_YOUR INSTRUCTIONS:_
Leave the pictures out. Transcribe exactly every line from the start of the records through the one containing "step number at".
--*--
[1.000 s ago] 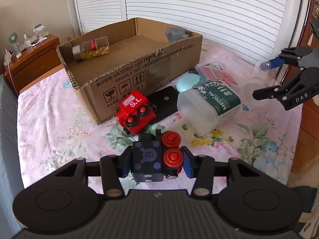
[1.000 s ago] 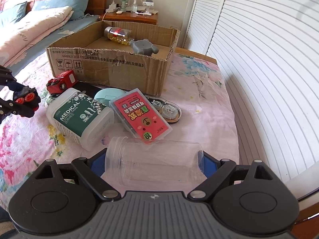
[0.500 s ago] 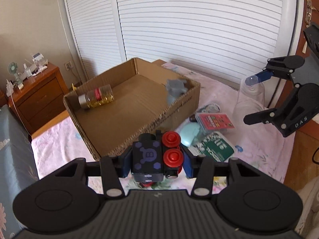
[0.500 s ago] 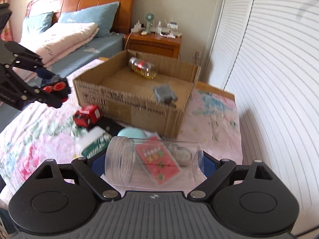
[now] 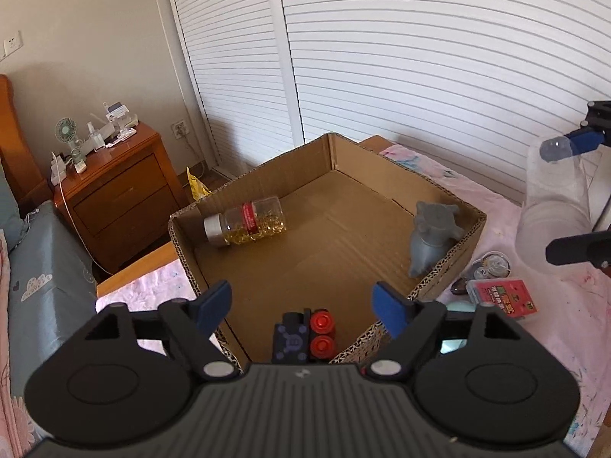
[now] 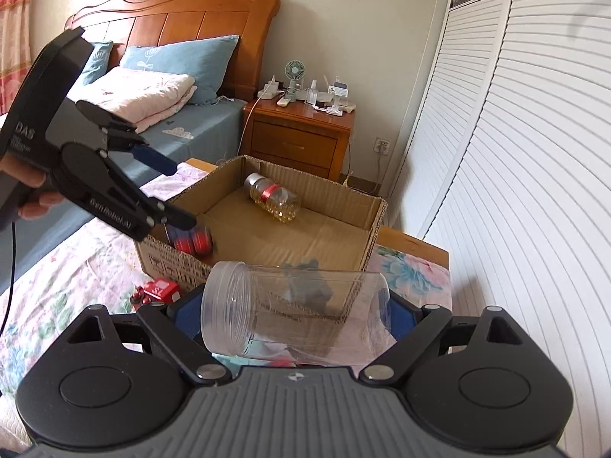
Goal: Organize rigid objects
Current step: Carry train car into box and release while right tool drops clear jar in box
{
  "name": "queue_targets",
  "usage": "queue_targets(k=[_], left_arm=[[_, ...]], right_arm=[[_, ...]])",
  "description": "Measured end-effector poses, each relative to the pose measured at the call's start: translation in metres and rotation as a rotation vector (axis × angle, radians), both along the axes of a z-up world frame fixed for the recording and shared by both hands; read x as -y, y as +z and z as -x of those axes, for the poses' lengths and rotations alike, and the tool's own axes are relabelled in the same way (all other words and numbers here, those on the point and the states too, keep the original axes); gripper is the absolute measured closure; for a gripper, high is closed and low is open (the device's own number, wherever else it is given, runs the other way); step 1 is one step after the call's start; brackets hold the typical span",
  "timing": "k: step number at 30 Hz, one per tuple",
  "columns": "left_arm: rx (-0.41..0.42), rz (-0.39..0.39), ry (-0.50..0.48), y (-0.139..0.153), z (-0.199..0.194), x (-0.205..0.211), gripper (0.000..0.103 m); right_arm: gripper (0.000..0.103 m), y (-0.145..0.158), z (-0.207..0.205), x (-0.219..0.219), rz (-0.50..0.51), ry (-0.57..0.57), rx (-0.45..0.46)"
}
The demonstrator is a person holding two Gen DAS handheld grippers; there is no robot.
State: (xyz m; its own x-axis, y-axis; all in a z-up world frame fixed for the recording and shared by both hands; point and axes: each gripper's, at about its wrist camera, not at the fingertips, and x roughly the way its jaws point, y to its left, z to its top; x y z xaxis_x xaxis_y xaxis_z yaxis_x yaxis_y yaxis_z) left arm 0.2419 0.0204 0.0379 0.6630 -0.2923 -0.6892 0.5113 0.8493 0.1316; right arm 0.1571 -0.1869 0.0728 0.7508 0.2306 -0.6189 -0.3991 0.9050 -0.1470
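My left gripper (image 5: 301, 305) hangs over the near edge of the cardboard box (image 5: 450, 198), its jaws opening and spread wide. The black toy with red wheels (image 5: 305, 337) sits below and between the blue pads (image 5: 214, 303), touching neither, just inside the box's near wall. From the right wrist view, that toy (image 6: 193, 242) is under the left gripper (image 6: 173, 192) at the box's (image 6: 366, 221) left rim. My right gripper (image 6: 292, 316) is shut on a clear plastic jar (image 6: 267, 305) held sideways, short of the box. A capsule bottle (image 5: 248, 225) and a grey figure (image 5: 431, 240) lie in the box.
On the flowered bedspread beside the box lie a red toy car (image 6: 158, 290), a red card pack (image 5: 500, 297), a round tin (image 5: 492, 265) and a teal case (image 5: 454, 307). A wooden nightstand (image 5: 114, 191) stands behind, with louvred doors (image 5: 420, 76) along the far side. A hand (image 6: 38, 198) holds the left gripper.
The left gripper rose and travelled over the box, then opened and let go of the black toy. The right gripper lifted the jar off the bed toward the box.
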Motion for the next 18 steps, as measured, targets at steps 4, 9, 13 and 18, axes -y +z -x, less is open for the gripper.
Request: queue_targets(k=[4,9,13,18], left_arm=[[0.037,-0.006,0.025,-0.002,0.019,-0.003,0.009],[0.037,-0.017,0.053,-0.007,0.046,-0.005,0.004],[0.041,0.008,0.095,-0.008,0.068,-0.011,0.004],[0.059,0.036,0.172,-0.010,0.086,-0.021,0.001]], right_arm=[[0.009,0.001,-0.010,-0.005,0.000,0.004,-0.002],[0.009,0.001,-0.021,-0.018,0.010,0.018,-0.007],[0.009,0.001,-0.030,-0.027,0.013,0.033,-0.011],[0.009,-0.002,-0.047,-0.042,0.031,0.045,-0.025]])
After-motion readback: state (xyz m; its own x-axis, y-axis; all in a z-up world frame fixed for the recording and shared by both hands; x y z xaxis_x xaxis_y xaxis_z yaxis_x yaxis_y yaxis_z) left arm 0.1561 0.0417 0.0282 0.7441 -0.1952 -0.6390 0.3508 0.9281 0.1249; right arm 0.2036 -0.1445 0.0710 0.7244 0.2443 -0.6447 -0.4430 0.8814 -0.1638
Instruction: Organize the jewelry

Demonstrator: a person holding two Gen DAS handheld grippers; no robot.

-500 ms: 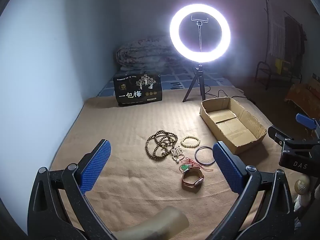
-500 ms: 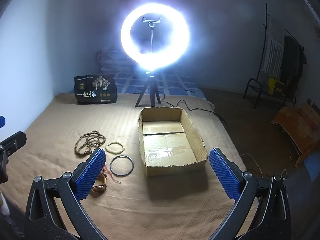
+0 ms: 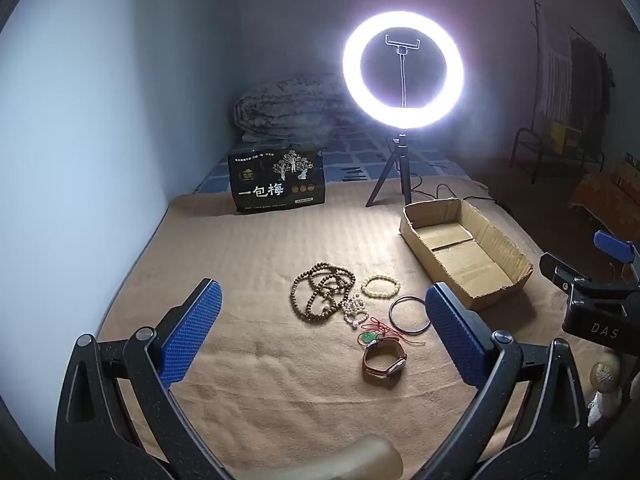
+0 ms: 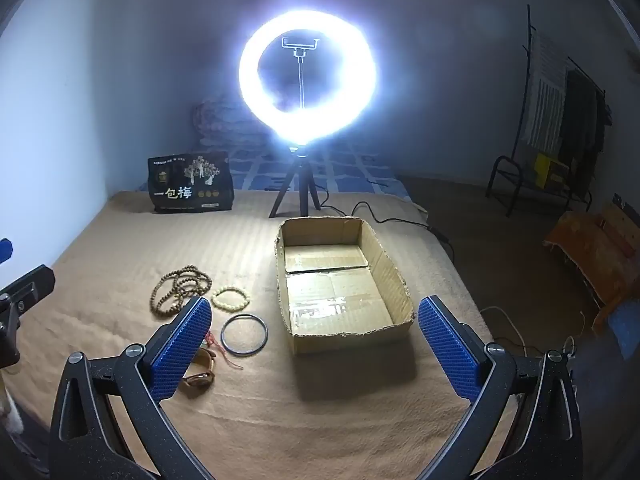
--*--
_RESPONSE TO THIS TASK:_
[1.000 s ago] 
[1.000 s ago] 
[0.500 s ago] 
[0.500 s ago] 
[now] 
[now] 
Goal: Organize rigid objects
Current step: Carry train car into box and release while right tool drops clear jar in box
{
  "name": "queue_targets",
  "usage": "queue_targets(k=[_], left_arm=[[_, ...]], right_arm=[[_, ...]])",
  "description": "Measured end-effector poses, each relative to the pose measured at the call's start: translation in metres and rotation as a rotation vector (axis × angle, radians), both along the axes of a z-up world frame fixed for the recording and shared by both hands; read x as -y, y as +z and z as -x of those axes, for the poses' lengths and rotations alike, and the tool's own axes are relabelled in the same way (all other words and numbers here, those on the point and the states too, keep the original axes); gripper is the absolute measured closure; for a gripper, high is closed and low is open (the device's own number, wherever else it is given, runs the other way); step 1 is one step after the call's start; brackets hold the typical span",
  "timing": "k: step number at 30 Hz, one per tuple",

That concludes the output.